> _To do_: From the data underneath, reproduce exactly the stretch that begins at the line with "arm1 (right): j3" and ends after the line with "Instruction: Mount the".

> _Records from a data collection_:
- - - - -
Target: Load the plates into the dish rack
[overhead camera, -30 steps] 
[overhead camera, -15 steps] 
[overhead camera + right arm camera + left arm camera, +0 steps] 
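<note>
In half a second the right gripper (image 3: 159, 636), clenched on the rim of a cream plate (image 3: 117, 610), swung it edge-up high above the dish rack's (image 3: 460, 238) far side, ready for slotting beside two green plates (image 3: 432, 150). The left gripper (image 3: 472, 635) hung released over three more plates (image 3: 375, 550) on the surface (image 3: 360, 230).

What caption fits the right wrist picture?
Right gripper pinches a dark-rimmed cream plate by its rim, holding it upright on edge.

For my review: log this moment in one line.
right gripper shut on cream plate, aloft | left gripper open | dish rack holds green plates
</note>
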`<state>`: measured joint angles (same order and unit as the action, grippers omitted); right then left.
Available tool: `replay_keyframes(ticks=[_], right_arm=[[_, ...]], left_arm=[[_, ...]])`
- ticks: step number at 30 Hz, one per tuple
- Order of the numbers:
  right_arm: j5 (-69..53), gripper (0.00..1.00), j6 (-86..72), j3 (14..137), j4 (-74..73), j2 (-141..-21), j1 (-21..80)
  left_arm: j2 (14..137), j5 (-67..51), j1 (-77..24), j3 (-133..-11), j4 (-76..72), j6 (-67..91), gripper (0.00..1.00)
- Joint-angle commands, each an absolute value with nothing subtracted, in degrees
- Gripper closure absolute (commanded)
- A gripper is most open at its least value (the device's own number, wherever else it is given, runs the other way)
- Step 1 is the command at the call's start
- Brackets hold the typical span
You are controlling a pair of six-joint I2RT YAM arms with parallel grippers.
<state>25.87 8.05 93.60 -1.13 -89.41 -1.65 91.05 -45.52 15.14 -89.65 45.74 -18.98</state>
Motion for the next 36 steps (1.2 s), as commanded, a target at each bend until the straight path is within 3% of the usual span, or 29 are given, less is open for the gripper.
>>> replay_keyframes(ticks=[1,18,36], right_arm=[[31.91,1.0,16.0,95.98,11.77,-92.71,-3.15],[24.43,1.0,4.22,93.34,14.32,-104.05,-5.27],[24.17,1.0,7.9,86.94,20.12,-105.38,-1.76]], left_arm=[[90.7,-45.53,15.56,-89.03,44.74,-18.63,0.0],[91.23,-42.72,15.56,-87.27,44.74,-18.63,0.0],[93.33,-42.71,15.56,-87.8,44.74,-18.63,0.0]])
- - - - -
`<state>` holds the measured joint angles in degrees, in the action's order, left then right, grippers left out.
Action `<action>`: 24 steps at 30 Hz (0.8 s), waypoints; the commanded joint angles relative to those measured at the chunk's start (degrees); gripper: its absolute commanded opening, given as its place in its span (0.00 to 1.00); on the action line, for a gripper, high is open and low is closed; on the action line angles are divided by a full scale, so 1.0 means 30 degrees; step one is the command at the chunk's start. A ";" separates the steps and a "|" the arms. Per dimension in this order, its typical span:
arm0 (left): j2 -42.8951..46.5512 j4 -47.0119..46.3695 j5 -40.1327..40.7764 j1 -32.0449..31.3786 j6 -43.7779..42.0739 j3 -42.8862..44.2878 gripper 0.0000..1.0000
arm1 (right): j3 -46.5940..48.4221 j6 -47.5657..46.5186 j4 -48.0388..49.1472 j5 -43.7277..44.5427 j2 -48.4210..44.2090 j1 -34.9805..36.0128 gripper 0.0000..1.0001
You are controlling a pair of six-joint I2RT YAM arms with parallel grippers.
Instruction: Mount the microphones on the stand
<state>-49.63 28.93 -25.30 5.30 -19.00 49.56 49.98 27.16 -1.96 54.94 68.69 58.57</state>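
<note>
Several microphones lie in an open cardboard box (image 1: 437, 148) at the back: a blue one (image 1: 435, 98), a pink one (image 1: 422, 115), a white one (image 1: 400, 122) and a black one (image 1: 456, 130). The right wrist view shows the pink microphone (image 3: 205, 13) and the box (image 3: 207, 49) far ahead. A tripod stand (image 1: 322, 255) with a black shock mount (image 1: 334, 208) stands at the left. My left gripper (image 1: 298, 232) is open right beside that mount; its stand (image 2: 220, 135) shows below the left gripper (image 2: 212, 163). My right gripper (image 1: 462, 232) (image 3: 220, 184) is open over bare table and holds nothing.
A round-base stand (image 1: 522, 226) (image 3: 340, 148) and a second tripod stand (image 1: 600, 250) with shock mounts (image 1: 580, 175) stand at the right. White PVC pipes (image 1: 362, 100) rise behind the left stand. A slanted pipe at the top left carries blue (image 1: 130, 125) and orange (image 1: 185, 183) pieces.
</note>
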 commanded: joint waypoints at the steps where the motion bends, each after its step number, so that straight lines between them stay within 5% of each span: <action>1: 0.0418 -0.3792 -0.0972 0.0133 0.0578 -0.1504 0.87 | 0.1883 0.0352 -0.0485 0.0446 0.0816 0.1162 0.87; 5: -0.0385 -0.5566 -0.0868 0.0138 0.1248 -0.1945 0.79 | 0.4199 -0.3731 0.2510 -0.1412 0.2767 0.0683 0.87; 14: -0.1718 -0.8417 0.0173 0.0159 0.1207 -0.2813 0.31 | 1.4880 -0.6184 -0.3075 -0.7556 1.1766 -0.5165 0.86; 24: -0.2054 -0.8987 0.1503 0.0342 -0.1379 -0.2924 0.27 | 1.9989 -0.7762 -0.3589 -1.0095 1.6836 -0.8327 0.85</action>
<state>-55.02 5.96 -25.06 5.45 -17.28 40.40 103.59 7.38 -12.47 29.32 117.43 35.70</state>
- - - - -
> _Reply_:
arm1 (right): j3 -46.5940..48.4221 j6 -47.5657..46.5186 j4 -48.0388..49.1472 j5 -43.7277..44.5427 j2 -48.4210..44.2090 j1 -34.9805..36.0128 gripper 0.0000..1.0001
You are controlling a pair of six-joint I2RT YAM arms with parallel grippers.
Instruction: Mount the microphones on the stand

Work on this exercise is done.